Currently, companies are permitted to repurchase shares through tender offers, where shareholders participate proportionately, or via odd-lot buybacks and other structured routes. The open market mechanism through stock exchanges, however, was phased out due to concerns around inefficiencies and lack of equitable participation.
The regulator said the objective of the consultation is to seek comments on the proposal to re-introduce open market buy-back through stock exchange as an additional method.
The open market route typically allows companies to buy shares directly from the secondary market over a period, offering flexibility in execution and timing. However, it has historically been criticised for not guaranteeing participation to all shareholders and for enabling companies to influence market prices.
Buybacks are widely used by companies as a capital allocation tool to return surplus cash to shareholders, improve earnings per share, and signal confidence in future prospects. The absence of the open market route has limited execution options, particularly for firms looking to stagger purchases over time rather than commit to a fixed tender offer.
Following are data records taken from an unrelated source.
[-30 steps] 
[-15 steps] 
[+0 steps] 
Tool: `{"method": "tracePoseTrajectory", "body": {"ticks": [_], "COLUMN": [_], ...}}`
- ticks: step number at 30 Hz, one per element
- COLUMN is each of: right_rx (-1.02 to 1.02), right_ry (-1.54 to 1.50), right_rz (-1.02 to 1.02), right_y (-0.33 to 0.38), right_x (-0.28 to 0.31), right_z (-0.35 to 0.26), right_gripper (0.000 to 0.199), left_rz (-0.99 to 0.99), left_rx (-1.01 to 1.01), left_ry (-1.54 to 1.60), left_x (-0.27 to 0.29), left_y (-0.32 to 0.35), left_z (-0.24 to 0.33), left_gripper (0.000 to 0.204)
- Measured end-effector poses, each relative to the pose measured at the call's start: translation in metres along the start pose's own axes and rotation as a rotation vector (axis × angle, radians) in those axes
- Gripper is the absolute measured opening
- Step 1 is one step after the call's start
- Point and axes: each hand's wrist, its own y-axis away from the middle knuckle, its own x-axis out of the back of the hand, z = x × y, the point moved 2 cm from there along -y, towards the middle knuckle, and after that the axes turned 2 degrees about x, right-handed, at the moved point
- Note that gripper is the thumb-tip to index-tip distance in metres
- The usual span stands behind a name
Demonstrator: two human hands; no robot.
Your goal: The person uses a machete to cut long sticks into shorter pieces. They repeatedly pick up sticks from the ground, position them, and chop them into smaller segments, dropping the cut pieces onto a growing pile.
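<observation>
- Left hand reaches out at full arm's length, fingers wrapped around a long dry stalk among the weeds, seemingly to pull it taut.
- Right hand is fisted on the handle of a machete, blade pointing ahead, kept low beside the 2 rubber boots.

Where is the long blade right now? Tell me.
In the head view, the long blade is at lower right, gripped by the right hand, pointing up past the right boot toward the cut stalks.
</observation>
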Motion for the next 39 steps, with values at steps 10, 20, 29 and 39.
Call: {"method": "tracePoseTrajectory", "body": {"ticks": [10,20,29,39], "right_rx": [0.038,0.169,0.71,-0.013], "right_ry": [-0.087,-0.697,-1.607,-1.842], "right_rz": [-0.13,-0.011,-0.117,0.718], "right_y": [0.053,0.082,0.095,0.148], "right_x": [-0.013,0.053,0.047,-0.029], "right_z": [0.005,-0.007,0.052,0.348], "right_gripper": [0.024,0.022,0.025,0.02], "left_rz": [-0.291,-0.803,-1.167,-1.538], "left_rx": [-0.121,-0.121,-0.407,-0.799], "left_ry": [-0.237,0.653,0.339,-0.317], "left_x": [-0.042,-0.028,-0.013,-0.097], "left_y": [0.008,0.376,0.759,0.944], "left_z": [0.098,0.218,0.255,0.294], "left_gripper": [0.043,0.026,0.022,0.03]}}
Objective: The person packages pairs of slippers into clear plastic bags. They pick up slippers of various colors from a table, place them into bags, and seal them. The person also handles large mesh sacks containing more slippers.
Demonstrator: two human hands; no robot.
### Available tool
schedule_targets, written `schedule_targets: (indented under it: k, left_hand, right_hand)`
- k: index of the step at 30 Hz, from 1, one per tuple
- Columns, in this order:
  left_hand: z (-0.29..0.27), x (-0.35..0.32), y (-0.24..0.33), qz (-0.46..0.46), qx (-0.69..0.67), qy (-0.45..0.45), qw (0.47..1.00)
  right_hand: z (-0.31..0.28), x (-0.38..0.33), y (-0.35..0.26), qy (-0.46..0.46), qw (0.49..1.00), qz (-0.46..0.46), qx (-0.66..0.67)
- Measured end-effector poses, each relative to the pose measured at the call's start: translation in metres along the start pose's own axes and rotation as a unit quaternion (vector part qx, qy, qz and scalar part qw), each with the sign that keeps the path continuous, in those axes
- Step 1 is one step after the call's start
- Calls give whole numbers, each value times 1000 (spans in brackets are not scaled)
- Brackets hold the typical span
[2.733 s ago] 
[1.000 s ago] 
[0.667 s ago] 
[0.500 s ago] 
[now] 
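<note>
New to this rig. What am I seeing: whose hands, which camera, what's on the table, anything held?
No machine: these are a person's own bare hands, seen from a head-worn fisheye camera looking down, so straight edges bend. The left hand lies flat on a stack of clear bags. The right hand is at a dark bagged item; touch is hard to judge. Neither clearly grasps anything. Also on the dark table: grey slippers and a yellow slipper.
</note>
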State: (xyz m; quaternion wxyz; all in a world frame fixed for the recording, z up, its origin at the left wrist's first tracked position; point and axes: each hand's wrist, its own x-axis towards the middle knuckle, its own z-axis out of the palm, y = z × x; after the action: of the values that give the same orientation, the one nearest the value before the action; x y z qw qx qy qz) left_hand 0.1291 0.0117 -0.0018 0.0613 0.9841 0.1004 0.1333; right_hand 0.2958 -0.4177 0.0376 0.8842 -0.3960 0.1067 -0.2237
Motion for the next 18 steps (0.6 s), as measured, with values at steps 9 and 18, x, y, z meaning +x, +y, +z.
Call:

At the same time, Sebi has consistently prioritised investor protection, especially for minority shareholders who may be disadvantaged in open market transactions due to timing or liquidity constraints.
The consultation paper notes that any reintroduction would likely come with tighter safeguards, although detailed operational conditions are expected to be refined based on stakeholder feedback.If implemented, the proposal could materially alter how companies approach capital returns. Open market buybacks tend to be more opportunistic, allowing companies to repurchase shares when valuations are perceived to be attractive. This could lead to more dynamic capital allocation strategies, particularly in volatile market conditions.